Выход на сцену новой девы был как нельзя более своевременным. Она юркнула мимо нас, и не успел Брюс шевельнуть своими растопыренными пальцами, как она напялила на них черную форменную рукавицу и все сразу увидели, что та сидит на руке, как влитая.
И тут мы расхохотались — до колик в животе; мы хлопали друг друга по спинам и снова покатывались со смеху.
— Ach, der Handschuch, Liebchen! Где она ее раздобыла? — задыхаясь, сопел Эрих мне в ухо.
— Может, просто вывернула другую наизнанку — при этом она из левой стала правой — я и сама бы так сделала, — я взвизгнула, снова зайдясь со смеху от этой остроумной идеи.

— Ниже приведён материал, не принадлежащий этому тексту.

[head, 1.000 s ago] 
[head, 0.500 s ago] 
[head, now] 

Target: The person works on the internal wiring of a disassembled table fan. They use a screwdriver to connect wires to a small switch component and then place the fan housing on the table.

— Но тогда же подкладка окажется снаружи, — возразил он.
— Ну не знаю… У нас на Складе полно всякого хлама.
— Это неважно, Liebchen, — он махнул рукой. — Ach, der Handschuch!
Все это время Брюс так и простоял, любуясь своей перчаткой, шевеля пальцами туда и сюда, а новая дева стояла и глазела, как будто он ел пирог, который она испекла.
Когда истеричный смех утих, Брюс посмотрел на нее с широкой улыбкой.
— Как, вы сказали, вас зовут?
— Лили, — ответила она, и уж можете мне поверить, что с этого момента она для меня стала Лили, даже в мыслях. Еще бы — суметь одолеть такого лунатика!
— Лилиан Фостер, — продолжила она. — Я тоже англичанка. Мистер Маршан, а я перечитала ваши «Мечты молодого человека» даже не знаю сколько раз.
— Действительно? Это вообще-то так, ерунда. Воспоминания о Темных Днях — я имею в виду учебу в Кембридже. Но вот пока я сидел в окопах, я написал несколько стихотворений, и они вроде бы получше.
— Мне не нравится, что вы так говорите. Но я страшно хочу услышать новые. Да, мистер Маршан, мне так странно показалось, что вы произносите — Пашендейл.
— Почему, позвольте спросить?
— Потому что и я сама произношу точно так же. Но я посмотрела в словаре и оказалось, что вернее будет Пас-кен-даль.